==== RECORDS PROVIDED ====

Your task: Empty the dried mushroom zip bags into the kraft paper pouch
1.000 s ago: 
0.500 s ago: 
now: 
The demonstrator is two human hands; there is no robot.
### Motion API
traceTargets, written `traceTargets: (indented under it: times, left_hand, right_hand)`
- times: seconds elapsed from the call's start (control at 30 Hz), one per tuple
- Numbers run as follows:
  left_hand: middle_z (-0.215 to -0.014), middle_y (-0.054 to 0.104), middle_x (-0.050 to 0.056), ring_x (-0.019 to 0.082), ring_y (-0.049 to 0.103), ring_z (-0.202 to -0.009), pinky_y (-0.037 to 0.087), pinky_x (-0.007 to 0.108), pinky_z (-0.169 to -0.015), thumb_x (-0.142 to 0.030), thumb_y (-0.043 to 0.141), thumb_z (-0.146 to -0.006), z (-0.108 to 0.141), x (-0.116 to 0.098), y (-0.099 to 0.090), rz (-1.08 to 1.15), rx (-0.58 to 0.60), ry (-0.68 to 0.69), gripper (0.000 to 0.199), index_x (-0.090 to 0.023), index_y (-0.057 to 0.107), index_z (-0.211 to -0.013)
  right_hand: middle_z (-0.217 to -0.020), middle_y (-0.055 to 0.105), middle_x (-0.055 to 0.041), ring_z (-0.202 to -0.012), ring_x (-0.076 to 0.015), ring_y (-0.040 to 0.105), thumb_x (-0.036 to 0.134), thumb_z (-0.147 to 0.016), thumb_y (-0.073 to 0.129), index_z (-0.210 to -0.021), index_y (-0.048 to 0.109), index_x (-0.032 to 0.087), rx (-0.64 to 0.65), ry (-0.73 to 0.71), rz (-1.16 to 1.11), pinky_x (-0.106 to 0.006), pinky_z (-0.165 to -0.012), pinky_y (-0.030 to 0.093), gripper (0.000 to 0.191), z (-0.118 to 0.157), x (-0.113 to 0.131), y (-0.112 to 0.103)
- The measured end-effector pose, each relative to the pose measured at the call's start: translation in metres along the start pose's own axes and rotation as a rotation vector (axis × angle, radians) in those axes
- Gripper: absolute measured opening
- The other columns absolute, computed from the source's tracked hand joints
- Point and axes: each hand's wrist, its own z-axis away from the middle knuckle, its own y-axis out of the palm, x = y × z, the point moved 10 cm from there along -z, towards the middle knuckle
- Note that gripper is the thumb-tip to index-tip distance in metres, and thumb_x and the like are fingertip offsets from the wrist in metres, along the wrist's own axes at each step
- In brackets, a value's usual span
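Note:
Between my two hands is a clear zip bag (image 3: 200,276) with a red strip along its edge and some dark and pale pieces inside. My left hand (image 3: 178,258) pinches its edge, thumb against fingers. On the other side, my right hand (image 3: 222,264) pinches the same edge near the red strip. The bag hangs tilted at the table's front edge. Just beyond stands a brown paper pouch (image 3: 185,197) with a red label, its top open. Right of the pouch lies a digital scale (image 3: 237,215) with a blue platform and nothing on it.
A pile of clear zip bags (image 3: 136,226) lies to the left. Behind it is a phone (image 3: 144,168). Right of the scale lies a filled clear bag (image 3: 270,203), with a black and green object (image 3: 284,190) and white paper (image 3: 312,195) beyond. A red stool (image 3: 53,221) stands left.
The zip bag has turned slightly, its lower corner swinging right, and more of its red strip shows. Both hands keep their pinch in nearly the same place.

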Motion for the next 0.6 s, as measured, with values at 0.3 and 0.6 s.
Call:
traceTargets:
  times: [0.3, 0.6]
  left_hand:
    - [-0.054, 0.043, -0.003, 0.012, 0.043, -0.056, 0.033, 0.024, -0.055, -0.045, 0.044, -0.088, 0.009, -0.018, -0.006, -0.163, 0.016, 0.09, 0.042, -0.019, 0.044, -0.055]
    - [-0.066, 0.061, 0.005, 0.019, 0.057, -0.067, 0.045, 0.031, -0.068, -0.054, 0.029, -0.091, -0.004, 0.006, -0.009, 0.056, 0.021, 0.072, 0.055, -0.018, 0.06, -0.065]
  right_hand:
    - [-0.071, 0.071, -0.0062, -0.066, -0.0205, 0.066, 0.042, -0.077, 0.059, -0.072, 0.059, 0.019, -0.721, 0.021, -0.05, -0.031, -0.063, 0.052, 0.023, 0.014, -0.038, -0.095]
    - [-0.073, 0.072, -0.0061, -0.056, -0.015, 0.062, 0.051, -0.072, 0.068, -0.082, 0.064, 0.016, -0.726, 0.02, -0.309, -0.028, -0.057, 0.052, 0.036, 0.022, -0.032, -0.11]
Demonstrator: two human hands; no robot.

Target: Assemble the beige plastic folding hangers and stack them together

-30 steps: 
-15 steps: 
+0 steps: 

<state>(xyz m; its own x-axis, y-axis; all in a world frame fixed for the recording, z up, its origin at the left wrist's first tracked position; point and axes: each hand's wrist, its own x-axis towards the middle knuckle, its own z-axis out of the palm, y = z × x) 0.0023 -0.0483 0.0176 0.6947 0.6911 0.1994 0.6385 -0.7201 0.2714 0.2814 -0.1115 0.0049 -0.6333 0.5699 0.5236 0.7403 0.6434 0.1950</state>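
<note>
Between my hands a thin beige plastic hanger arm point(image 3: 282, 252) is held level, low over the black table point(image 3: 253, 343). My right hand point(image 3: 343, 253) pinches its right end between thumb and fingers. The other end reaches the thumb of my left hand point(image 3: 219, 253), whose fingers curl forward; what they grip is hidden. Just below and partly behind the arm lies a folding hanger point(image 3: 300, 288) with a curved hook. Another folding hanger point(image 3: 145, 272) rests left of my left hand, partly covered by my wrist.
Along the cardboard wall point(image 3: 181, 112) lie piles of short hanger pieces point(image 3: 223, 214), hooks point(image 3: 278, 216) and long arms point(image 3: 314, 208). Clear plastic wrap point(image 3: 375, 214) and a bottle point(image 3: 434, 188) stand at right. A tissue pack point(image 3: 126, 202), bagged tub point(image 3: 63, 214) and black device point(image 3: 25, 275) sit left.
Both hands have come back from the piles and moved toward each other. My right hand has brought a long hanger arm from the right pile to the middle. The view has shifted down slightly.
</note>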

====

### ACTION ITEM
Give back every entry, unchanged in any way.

### OUTPUT FOR THIS TASK
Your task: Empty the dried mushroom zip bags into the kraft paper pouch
1.000 s ago: 
0.500 s ago: 
now: 
The demonstrator is two human hands; there is no robot.
### Motion API
traceTargets, written `traceTargets: (indented under it: times, left_hand, right_hand)`
- times: seconds elapsed from the call's start (control at 30 Hz), one per tuple
- Numbers run as follows:
  left_hand: middle_z (-0.215 to -0.014), middle_y (-0.054 to 0.104), middle_x (-0.050 to 0.056), ring_x (-0.019 to 0.082), ring_y (-0.049 to 0.103), ring_z (-0.202 to -0.009), pinky_y (-0.037 to 0.087), pinky_x (-0.007 to 0.108), pinky_z (-0.169 to -0.015), thumb_x (-0.142 to 0.030), thumb_y (-0.043 to 0.141), thumb_z (-0.146 to -0.006), z (-0.108 to 0.141), x (-0.116 to 0.098), y (-0.099 to 0.090), rz (-1.08 to 1.15), rx (-0.58 to 0.60), ry (-0.68 to 0.69), gripper (0.000 to 0.199), index_x (-0.090 to 0.023), index_y (-0.057 to 0.107), index_z (-0.211 to -0.013)
  right_hand: middle_z (-0.217 to -0.020), middle_y (-0.055 to 0.105), middle_x (-0.055 to 0.041), ring_z (-0.202 to -0.012), ring_x (-0.076 to 0.015), ring_y (-0.040 to 0.105), thumb_x (-0.036 to 0.134), thumb_z (-0.147 to 0.016), thumb_y (-0.073 to 0.129), index_z (-0.210 to -0.021), index_y (-0.048 to 0.109), index_x (-0.032 to 0.087), rx (-0.64 to 0.65), ry (-0.73 to 0.71), rz (-1.16 to 1.11), pinky_x (-0.106 to 0.006), pinky_z (-0.165 to -0.012), pinky_y (-0.030 to 0.093), gripper (0.000 to 0.191), z (-0.118 to 0.157), x (-0.113 to 0.131), y (-0.112 to 0.103)
- The measured end-effector pose, each relative to the pose measured at the call's start: translation in metres along the start pose's own axes and rotation as a rotation vector (axis × angle, radians) in those axes
- Gripper: absolute measured opening
- The other columns absolute, computed from the source's tracked hand joints
- Point and axes: each hand's wrist, its own z-axis away from the middle knuckle, its own y-axis out of the palm, x = y × z, the point moved 10 cm from there along -z, towards the middle knuckle
- Note that gripper is the thumb-tip to index-tip distance in metres, and thumb_x and the like are fingertip offsets from the wrist in metres, along the wrist's own axes at each step
- In brackets, a value's usual span
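Note:
Between my two hands is a clear zip bag (image 3: 200,276) with a red strip along its edge and some dark and pale pieces inside. My left hand (image 3: 178,258) pinches its edge, thumb against fingers. On the other side, my right hand (image 3: 222,264) pinches the same edge near the red strip. The bag hangs tilted at the table's front edge. Just beyond stands a brown paper pouch (image 3: 185,197) with a red label, its top open. Right of the pouch lies a digital scale (image 3: 237,215) with a blue platform and nothing on it.
A pile of clear zip bags (image 3: 136,226) lies to the left. Behind it is a phone (image 3: 144,168). Right of the scale lies a filled clear bag (image 3: 270,203), with a black and green object (image 3: 284,190) and white paper (image 3: 312,195) beyond. A red stool (image 3: 53,221) stands left.
The zip bag has turned slightly, its lower corner swinging right, and more of its red strip shows. Both hands keep their pinch in nearly the same place.
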
Motion for the next 0.6 s, as measured, with values at 0.3 and 0.6 s.
Call:
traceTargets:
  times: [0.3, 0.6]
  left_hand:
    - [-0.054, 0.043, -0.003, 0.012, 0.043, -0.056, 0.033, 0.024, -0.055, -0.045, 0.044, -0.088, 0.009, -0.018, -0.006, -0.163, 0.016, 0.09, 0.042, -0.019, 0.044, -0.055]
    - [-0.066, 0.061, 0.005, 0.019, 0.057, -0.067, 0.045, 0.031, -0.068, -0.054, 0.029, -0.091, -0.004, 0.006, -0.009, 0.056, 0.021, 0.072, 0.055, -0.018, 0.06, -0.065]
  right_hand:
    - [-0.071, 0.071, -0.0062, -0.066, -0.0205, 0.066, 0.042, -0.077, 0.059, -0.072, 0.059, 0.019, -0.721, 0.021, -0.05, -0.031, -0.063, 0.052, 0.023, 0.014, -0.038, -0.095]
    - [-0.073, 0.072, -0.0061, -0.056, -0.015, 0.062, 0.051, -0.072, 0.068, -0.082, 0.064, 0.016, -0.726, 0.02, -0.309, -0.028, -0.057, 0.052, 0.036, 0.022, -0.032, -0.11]
Demonstrator: two human hands; no robot.

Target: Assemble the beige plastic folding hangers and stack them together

-30 steps: 
-15 steps: 
+0 steps: 

<state>(xyz m; its own x-axis, y-axis; all in a world frame fixed for the recording, z up, its origin at the left wrist's first tracked position; point and axes: each hand's wrist, its own x-axis towards the middle knuckle, its own z-axis out of the palm, y = z × x) 0.0023 -0.0483 0.0176 0.6947 0.6911 0.1994 0.6385 -0.7201 0.2714 0.2814 -0.1115 0.0049 -0.6333 0.5699 0.5236 0.7403 0.6434 0.1950</state>
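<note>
Between my hands a thin beige plastic hanger arm point(image 3: 282, 252) is held level, low over the black table point(image 3: 253, 343). My right hand point(image 3: 343, 253) pinches its right end between thumb and fingers. The other end reaches the thumb of my left hand point(image 3: 219, 253), whose fingers curl forward; what they grip is hidden. Just below and partly behind the arm lies a folding hanger point(image 3: 300, 288) with a curved hook. Another folding hanger point(image 3: 145, 272) rests left of my left hand, partly covered by my wrist.
Along the cardboard wall point(image 3: 181, 112) lie piles of short hanger pieces point(image 3: 223, 214), hooks point(image 3: 278, 216) and long arms point(image 3: 314, 208). Clear plastic wrap point(image 3: 375, 214) and a bottle point(image 3: 434, 188) stand at right. A tissue pack point(image 3: 126, 202), bagged tub point(image 3: 63, 214) and black device point(image 3: 25, 275) sit left.
Both hands have come back from the piles and moved toward each other. My right hand has brought a long hanger arm from the right pile to the middle. The view has shifted down slightly.
</note>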

No more output is required for this exercise.